Cytoplasmic located LncRNAs could influent miRNAs function and associated mRNAs expression by acting as competing endogenous RNA (ceRNA), which was described as a feed-forward intracellular regulatory loop (Cesana et al., 2011; Rashid, Shah & Shan, 2016; Wang et al., 2010). The ceRNAs indirectly correlate with each other by competing for miRNAs containing same binding site, thus regulate the availability of miRNAs (Tay, Rinn & Pandolfi, 2014).

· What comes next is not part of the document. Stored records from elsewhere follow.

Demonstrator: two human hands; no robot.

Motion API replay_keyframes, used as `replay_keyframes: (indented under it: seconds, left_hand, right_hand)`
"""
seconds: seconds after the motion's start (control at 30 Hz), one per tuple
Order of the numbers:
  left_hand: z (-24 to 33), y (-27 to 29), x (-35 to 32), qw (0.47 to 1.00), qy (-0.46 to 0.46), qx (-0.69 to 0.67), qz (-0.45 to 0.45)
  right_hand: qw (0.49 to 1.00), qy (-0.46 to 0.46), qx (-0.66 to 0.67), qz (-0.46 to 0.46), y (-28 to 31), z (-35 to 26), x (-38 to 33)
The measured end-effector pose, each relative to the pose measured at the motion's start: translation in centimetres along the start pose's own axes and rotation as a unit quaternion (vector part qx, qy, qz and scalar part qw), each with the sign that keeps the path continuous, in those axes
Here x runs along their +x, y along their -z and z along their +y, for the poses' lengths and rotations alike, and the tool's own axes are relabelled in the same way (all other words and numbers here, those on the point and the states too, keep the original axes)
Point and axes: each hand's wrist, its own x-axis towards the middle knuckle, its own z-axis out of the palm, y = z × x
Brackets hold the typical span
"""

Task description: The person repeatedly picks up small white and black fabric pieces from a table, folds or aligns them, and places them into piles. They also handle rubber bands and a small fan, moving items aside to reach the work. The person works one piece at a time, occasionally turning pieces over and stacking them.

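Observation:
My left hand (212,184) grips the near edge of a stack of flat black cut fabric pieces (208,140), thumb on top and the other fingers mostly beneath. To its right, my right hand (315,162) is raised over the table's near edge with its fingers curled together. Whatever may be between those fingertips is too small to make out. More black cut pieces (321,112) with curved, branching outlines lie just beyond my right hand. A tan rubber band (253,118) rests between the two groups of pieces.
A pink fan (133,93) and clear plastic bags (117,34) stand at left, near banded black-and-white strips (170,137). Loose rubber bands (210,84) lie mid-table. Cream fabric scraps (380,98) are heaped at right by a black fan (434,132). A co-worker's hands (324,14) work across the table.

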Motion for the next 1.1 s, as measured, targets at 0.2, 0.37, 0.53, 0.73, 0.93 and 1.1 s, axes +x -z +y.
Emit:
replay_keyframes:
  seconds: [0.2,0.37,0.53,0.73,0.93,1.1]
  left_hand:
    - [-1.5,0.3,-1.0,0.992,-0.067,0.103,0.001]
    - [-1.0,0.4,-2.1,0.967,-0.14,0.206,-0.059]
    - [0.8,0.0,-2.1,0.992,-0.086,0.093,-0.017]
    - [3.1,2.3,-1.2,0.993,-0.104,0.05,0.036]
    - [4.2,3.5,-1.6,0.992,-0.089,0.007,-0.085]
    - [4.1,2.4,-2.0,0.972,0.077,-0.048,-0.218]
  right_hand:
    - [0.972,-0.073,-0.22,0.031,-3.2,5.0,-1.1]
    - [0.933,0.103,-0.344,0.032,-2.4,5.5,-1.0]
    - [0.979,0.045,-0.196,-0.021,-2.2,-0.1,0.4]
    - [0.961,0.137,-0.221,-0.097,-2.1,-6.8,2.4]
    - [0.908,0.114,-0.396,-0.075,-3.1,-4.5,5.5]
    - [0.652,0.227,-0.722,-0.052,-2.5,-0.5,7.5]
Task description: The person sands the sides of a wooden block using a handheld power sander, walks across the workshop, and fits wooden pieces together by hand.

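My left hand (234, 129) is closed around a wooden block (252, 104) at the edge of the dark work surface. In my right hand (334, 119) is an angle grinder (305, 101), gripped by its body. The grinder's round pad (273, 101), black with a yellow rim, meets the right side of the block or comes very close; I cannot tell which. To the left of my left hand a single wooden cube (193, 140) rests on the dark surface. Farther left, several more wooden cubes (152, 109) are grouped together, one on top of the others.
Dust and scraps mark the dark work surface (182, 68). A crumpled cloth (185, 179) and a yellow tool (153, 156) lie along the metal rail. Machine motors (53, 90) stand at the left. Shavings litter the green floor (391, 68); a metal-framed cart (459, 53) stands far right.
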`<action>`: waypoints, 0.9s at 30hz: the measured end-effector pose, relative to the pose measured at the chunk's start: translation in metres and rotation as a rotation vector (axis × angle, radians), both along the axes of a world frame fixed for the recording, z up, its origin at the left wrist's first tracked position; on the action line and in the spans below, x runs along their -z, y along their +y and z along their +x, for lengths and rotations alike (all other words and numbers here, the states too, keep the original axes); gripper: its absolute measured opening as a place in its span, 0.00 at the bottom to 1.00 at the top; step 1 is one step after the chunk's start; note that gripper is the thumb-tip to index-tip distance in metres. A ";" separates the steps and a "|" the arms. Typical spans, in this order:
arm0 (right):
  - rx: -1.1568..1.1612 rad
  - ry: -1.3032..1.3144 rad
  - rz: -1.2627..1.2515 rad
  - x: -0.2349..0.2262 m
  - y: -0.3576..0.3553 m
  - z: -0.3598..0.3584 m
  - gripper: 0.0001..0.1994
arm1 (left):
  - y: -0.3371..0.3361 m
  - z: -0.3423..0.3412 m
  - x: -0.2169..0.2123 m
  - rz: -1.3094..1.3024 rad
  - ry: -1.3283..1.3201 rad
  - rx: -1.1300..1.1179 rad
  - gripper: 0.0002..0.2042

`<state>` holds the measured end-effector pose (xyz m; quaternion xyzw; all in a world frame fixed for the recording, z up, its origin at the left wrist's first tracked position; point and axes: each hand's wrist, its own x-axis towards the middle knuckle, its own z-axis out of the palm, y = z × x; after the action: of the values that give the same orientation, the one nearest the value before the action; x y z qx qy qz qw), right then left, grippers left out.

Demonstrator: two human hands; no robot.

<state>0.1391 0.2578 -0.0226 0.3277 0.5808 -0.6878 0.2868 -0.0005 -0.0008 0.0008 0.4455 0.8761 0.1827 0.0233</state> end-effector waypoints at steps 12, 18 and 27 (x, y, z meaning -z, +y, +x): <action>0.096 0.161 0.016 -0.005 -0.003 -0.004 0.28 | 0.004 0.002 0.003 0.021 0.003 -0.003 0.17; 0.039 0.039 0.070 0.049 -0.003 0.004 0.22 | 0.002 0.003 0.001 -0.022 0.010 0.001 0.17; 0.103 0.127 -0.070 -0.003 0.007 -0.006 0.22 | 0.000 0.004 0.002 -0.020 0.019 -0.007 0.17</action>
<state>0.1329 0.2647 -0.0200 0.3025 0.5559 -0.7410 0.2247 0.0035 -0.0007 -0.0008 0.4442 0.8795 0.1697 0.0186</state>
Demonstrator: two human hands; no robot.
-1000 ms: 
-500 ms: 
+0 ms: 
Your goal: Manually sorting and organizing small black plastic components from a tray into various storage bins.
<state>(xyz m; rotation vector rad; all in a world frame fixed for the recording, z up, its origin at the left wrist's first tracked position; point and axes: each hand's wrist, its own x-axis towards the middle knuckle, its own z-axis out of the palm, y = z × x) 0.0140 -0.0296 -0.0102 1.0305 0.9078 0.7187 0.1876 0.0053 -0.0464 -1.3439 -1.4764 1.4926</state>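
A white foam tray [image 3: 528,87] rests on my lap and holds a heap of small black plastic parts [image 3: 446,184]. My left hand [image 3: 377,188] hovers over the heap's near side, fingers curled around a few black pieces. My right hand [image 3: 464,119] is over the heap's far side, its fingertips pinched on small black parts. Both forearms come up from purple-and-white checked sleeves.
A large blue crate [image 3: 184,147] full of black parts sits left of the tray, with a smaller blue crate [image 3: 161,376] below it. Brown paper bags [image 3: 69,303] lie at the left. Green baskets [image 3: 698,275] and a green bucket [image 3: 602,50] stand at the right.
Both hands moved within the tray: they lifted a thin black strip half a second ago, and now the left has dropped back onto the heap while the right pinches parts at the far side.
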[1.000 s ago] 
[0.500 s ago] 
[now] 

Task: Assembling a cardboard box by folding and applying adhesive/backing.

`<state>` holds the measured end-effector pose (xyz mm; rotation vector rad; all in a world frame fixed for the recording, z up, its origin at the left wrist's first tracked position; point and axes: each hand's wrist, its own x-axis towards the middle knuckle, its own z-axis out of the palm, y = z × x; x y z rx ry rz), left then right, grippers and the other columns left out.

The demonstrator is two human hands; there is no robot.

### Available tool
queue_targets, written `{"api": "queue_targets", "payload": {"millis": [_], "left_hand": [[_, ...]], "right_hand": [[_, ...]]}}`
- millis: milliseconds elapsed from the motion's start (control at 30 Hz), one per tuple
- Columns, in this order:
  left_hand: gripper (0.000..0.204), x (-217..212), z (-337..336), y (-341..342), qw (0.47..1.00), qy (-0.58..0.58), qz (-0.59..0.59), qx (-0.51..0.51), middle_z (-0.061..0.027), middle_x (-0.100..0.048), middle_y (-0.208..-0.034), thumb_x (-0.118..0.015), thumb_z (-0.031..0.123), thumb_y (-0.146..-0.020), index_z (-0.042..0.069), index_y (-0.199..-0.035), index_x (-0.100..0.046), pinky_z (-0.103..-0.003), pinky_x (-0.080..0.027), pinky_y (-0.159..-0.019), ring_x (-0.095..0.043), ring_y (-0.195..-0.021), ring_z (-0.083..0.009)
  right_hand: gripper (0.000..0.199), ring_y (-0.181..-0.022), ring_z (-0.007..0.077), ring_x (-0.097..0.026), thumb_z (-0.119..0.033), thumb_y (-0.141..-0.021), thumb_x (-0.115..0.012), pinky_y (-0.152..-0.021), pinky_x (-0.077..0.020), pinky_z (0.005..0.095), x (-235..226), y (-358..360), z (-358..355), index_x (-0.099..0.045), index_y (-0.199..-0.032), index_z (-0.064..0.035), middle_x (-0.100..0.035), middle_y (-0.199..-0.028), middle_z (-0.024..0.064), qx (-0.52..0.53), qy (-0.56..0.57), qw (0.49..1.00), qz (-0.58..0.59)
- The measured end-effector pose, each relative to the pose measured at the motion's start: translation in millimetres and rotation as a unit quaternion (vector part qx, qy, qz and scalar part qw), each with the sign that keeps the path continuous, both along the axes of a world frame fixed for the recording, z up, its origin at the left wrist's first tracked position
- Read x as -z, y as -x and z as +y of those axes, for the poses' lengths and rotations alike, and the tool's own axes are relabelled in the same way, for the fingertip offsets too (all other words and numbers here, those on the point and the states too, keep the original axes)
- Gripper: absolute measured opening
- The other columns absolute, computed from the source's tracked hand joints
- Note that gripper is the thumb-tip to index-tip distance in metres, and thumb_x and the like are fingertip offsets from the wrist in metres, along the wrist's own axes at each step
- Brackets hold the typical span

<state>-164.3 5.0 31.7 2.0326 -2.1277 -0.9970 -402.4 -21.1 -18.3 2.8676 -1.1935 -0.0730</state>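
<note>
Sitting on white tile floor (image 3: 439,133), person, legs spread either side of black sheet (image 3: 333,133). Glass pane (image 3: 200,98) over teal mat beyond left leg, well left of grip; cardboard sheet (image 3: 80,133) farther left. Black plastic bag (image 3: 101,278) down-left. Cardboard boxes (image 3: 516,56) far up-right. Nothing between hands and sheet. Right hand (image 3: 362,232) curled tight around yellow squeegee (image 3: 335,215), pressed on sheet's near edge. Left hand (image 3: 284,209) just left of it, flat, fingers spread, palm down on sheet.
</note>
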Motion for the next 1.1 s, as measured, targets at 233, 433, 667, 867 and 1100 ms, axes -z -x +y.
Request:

MiR-647 was a newly found biomarker for gastric cancer (Rawlings-Goss, Campbell & Tishkoff, 2014; Yang et al., 2014). Evidence from limited studies suggested that overexpression of miR-647 in cancer cell in vitro could inhibit cell proliferation and increase cell apoptosis (Cao et al., 2017). In the present study, we found an increasing tendency of miR-647 expression in ox-LDL treated VSMCs, pathological coronary artery samples and circulating blood samples of patients with cardiovascular disease, which was obviously opposite to that of APPAT. Correlation analysis exhibited a negative correlation between miR-647 and APPAT further. This opposite expressing tendency between lncRNA and its targeting miRNA might be attributed to the ceRNA regulation, and finally resulted in corresponding change of their expressions at tissue and circulating blood level. Disease-specific up- or down-regulation of individual lncRNAs with the following alteration in ceRNA-mediated interactions may cause great effects in pathophysiological conditions (Tay, Rinn & Pandolfi, 2014). This sort of co-expression may assist in understanding the function and role of APPAT in the pathogenesis of disease based on examination of blood samples.
Based on the aforementioned, we assumed that circulating lncRNA-APPAT may perform an important function and have some indicating ability on the development of atherosclerosis. Further research will put effort into exploring the mechanism by which APPAT plays function in the pathological progression of atherosclerotic disease.